Theo looked past him, at nothing in particular. “She’s useful.”
“That’s not all.” Draco folded his arms. “I saw your face when she spoke to you. You don’t get that… soft. With anyone.”
Theo’s jaw twitched. “Be careful.”
“I’m being bloody careful,” Draco hissed. “That’s why I’m asking. You can’t involve her in… anything.”
Theo said nothing.
“You know what she’s like,” Draco continued, quieter now. “Once she starts pulling at threads, she won’t stop. She’ll keep digging until she finds the truth, and the truth isn’t—” He broke off, shaking his head. “It’s not safe.”
Theo looked at him sharply. “For her or for us?”
“For everyone,” Draco said exasperated. “And you know that.”
A silence stretched between them as Theo didn’t reply.
“Fine,” Draco said sharply. “Let’s talk about the incident. Tori told me she saw the document.”
Theo’s jaw tensed in warning.
“…Is she asking questions?” Draco pressed.
“Yes,” Theo said. “But I’ve got it handled.”
Draco’s eyes narrowed. “Handled? By playing chess with her?”
Theo let out a quiet, irritated grunt. “What else have you come here to say?”
Draco straightened, his expression shifting from accusatory to business. “I need the list of names. Tori says she left it here.”

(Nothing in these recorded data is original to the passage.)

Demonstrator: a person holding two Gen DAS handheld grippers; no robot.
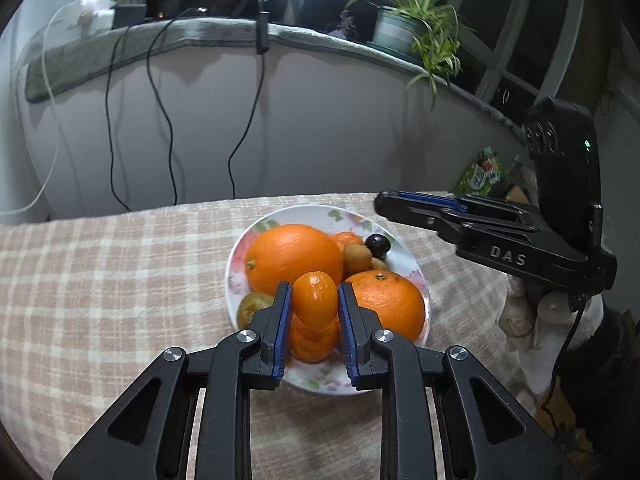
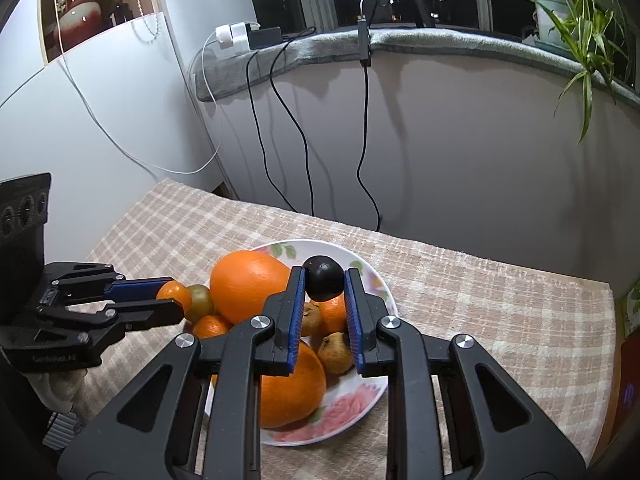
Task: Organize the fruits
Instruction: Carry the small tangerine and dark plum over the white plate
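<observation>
Fruits [image 1: 294, 252] beside right gripper [image 1: 416, 204] marked "DAS"

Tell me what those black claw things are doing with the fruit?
A person is sorting fruit with two hand-held grippers. The left gripper is pinching a small orange fruit just above the plate. The right gripper is pinching a dark plum over the same plate. Two big oranges and some small brownish and green fruits sit piled on the flowery plate, which rests on a checked tablecloth.
</observation>
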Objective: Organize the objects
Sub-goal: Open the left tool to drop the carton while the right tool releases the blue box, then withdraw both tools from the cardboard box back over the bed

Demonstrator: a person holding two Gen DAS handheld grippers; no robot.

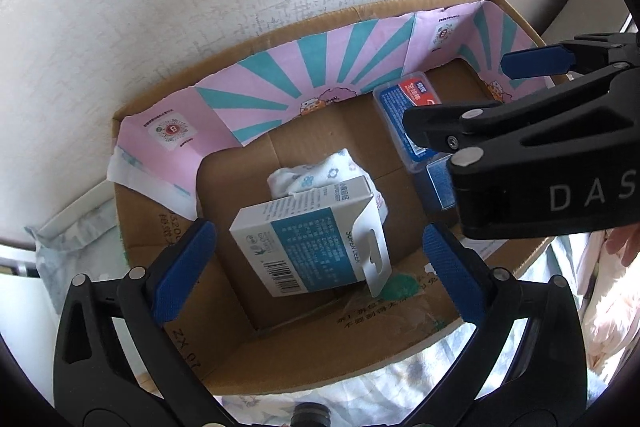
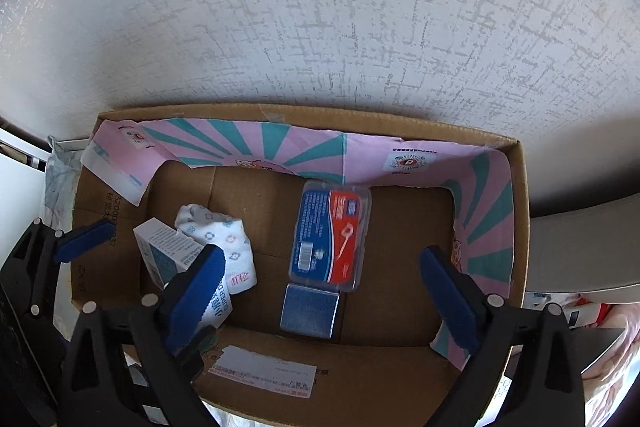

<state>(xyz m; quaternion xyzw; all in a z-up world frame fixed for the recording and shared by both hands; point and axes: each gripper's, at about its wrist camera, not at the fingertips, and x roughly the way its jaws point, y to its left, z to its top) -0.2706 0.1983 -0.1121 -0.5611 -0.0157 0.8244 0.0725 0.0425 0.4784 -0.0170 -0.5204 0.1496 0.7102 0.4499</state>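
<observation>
Over the brown cardboard box point(image 2: 516, 211) both blue-padded grippers, left gripper point(image 1: 316, 267) and right gripper point(image 2: 324, 291), hang wide and empty above the white-and-blue carton point(image 1: 304, 247) and clear floss case point(image 2: 330, 235), so the drop looks done and next comes fetching another item.

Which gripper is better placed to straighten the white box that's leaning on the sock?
Left, probably. The left gripper hangs open with the white box between its fingers. The right gripper is over the blue case, beside it.
</observation>
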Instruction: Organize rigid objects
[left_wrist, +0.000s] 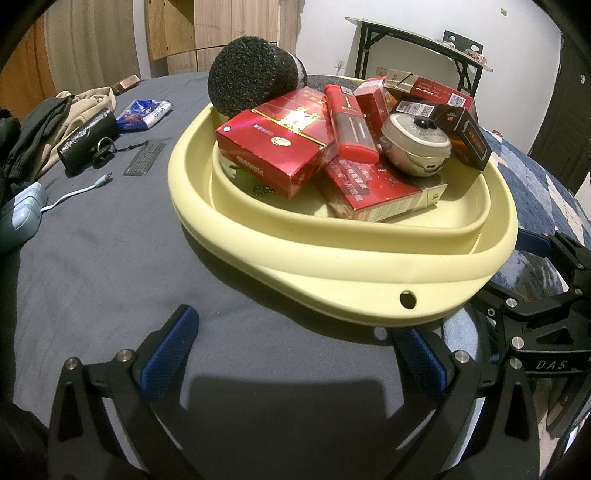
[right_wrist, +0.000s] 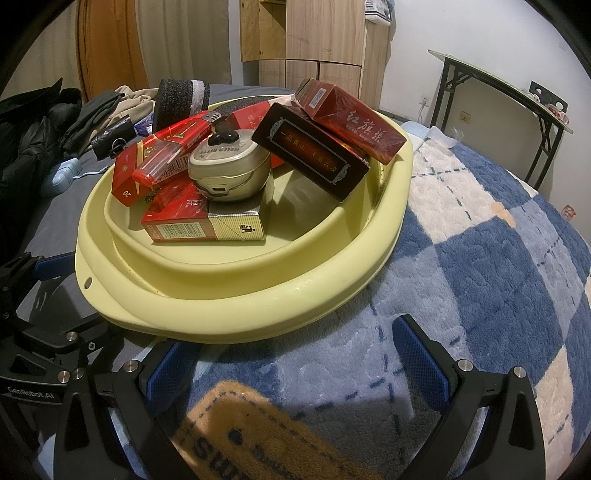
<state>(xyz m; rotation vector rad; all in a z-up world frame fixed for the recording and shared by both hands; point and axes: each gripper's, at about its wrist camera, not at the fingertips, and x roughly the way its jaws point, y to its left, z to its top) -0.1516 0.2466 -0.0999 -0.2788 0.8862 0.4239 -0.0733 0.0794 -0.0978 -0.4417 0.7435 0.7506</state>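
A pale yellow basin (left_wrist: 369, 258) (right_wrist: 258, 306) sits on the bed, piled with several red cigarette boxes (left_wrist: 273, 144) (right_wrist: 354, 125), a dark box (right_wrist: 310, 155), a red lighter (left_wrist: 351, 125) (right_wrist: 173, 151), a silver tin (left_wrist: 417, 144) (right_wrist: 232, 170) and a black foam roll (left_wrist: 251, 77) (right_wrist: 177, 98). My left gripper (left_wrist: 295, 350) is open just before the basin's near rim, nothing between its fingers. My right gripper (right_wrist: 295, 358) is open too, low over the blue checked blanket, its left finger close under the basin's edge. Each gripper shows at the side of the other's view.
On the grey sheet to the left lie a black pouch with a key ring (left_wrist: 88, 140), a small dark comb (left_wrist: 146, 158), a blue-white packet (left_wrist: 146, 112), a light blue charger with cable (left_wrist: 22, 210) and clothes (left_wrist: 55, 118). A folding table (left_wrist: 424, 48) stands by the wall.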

Theo didn’t argue. He crossed the room, pulled open a drawer built into the old writing desk, and reached inside with deliberate care.
A thin, sealed parchment was stored beneath protective charms.
“This,” he said, holding it up, “is keyed to our blood now. I’m not letting it lie around where someone can accidentally see it.”
Draco swallowed, tension knotting in his shoulders. “How many?”
Theo passed him the parchment. “Twenty-five. Between the ages of three and eleven.”
Draco let out a low curse. “Merlin. This will take all my energy.”
“Eat chocolate,” Theo said.
Draco stared at him, deadpanned. “I’m not fighting bloody Dementors, Theo. I need far more than chocolate.”
Theo’s mouth twitched in a smile. “Then pace yourself or share the task with the others. We don’t get to choose the timing on this.”
Draco ran a hand through his hair, muttering under his breath. He scanned the list one more time, lips pressed into a thin line. Then barely above a whisper: “Are we still safe?”
Theo didn’t hesitate. “Yes.”
Something in Draco’s shoulders eased just a fraction.
He folded the parchment, tucked it inside his robes, and turned toward the door.
His hand touched the handle before he paused.
“Be careful with Granger,” he said without looking back. “Don’t make the same mistake Tori did.”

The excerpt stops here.